• PROBLEM DETAILS
Repeat the records below exactly.

• RECORDS FOR THE EXERCISE
* * * * * * * * *

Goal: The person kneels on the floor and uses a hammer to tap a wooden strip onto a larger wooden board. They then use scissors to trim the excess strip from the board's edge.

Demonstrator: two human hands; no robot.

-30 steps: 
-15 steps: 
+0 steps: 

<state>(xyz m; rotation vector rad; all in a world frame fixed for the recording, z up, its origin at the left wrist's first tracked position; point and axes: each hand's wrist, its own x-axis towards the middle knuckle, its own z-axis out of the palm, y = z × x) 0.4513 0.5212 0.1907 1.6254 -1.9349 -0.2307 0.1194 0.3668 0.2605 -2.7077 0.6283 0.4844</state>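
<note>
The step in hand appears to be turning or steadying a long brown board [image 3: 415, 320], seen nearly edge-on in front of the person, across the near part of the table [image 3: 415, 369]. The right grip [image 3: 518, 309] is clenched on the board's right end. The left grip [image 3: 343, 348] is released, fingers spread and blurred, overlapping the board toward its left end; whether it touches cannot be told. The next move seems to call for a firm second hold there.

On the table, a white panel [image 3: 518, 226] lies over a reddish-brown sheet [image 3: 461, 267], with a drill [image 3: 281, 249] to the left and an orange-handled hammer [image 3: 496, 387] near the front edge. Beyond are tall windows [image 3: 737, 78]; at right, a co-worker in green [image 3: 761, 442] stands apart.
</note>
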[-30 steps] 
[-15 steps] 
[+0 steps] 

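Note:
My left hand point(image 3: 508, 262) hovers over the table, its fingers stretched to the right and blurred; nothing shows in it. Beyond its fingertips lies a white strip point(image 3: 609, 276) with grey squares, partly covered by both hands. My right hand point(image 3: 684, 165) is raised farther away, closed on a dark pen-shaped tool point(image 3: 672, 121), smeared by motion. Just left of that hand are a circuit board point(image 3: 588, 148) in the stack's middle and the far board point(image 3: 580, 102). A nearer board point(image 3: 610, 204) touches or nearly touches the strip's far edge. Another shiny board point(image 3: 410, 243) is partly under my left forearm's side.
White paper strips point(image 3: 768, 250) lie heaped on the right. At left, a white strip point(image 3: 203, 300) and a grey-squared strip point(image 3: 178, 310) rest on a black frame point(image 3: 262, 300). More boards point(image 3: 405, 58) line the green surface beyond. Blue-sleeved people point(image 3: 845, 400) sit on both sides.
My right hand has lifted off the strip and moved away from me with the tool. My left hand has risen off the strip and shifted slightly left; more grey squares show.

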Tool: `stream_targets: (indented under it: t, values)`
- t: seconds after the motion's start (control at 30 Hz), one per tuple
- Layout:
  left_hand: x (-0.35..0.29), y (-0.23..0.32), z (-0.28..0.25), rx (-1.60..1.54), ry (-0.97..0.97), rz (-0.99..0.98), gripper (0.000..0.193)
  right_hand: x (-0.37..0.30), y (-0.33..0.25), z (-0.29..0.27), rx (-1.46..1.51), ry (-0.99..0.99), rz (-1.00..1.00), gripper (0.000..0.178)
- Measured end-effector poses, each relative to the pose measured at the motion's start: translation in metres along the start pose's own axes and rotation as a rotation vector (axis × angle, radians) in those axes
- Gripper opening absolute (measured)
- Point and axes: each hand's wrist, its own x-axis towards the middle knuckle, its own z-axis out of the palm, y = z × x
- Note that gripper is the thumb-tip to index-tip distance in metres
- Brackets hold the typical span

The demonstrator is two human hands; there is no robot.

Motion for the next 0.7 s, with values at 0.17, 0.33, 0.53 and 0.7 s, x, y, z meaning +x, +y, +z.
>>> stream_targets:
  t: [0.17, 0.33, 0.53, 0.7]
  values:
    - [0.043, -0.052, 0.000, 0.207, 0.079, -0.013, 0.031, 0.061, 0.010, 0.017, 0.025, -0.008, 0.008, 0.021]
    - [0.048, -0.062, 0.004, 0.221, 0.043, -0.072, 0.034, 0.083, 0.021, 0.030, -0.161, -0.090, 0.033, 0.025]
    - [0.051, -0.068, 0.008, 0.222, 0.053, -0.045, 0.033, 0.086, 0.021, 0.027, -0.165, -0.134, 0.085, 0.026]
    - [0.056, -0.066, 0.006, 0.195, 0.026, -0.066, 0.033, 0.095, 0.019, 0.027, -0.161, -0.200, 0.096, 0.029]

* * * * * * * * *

• REPLY
Goal: The person kneels on the floor and uses a hammer to tap a wooden strip onto a larger wooden board. They then use scissors to trim the excess strip from the board's edge.

Demonstrator: two human hands; no robot.

-30 steps: 
-15 steps: 
+0 steps: 

<state>(xyz m; rotation vector rad; all in a world frame fixed for the recording, z up, its origin at the left wrist's first tracked position; point and axes: each hand's wrist, its own x-axis towards the middle knuckle, its own z-axis out of the palm, y = z × x) 0.4513 0.5212 0.1907 1.6254 -1.9349 -0.2307 0.1194 0.3668 0.2605 -2.7077 0.6283 0.4844</state>
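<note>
The step in hand appears to be turning or steadying a long brown board [image 3: 415, 320], seen nearly edge-on in front of the person, across the near part of the table [image 3: 415, 369]. The right grip [image 3: 518, 309] is clenched on the board's right end. The left grip [image 3: 343, 348] is released, fingers spread and blurred, overlapping the board toward its left end; whether it touches cannot be told. The next move seems to call for a firm second hold there.

On the table, a white panel [image 3: 518, 226] lies over a reddish-brown sheet [image 3: 461, 267], with a drill [image 3: 281, 249] to the left and an orange-handled hammer [image 3: 496, 387] near the front edge. Beyond are tall windows [image 3: 737, 78]; at right, a co-worker in green [image 3: 761, 442] stands apart.
</note>
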[-30 steps] 
[-15 steps] 
[+0 steps] 

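Note:
My left hand point(image 3: 508, 262) hovers over the table, its fingers stretched to the right and blurred; nothing shows in it. Beyond its fingertips lies a white strip point(image 3: 609, 276) with grey squares, partly covered by both hands. My right hand point(image 3: 684, 165) is raised farther away, closed on a dark pen-shaped tool point(image 3: 672, 121), smeared by motion. Just left of that hand are a circuit board point(image 3: 588, 148) in the stack's middle and the far board point(image 3: 580, 102). A nearer board point(image 3: 610, 204) touches or nearly touches the strip's far edge. Another shiny board point(image 3: 410, 243) is partly under my left forearm's side.
White paper strips point(image 3: 768, 250) lie heaped on the right. At left, a white strip point(image 3: 203, 300) and a grey-squared strip point(image 3: 178, 310) rest on a black frame point(image 3: 262, 300). More boards point(image 3: 405, 58) line the green surface beyond. Blue-sleeved people point(image 3: 845, 400) sit on both sides.
My right hand has lifted off the strip and moved away from me with the tool. My left hand has risen off the strip and shifted slightly left; more grey squares show.
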
Tool: `stream_targets: (indented under it: t, values)`
- t: seconds after the motion's start (control at 30 Hz), one per tuple
- Layout:
  left_hand: x (-0.35..0.29), y (-0.23..0.32), z (-0.28..0.25), rx (-1.60..1.54), ry (-0.97..0.97), rz (-0.99..0.98), gripper (0.000..0.193)
  right_hand: x (-0.37..0.30), y (-0.33..0.25), z (-0.29..0.27), rx (-1.46..1.51), ry (-0.99..0.99), rz (-1.00..1.00), gripper (0.000..0.178)
- Measured end-effector poses, each relative to the pose measured at the motion's start: translation in metres along the start pose's own axes and rotation as a rotation vector (axis × angle, radians) in those axes
- Gripper opening absolute (measured)
- Point and axes: each hand's wrist, its own x-axis towards the middle knuckle, its own z-axis out of the palm, y = z × x
- Note that gripper is the thumb-tip to index-tip distance in metres
- Brackets hold the typical span

The demonstrator is two human hands; there is no robot.

Motion for the next 0.7 s, with values at 0.17, 0.33, 0.53 and 0.7 s, x, y, z meaning +x, +y, +z.
>>> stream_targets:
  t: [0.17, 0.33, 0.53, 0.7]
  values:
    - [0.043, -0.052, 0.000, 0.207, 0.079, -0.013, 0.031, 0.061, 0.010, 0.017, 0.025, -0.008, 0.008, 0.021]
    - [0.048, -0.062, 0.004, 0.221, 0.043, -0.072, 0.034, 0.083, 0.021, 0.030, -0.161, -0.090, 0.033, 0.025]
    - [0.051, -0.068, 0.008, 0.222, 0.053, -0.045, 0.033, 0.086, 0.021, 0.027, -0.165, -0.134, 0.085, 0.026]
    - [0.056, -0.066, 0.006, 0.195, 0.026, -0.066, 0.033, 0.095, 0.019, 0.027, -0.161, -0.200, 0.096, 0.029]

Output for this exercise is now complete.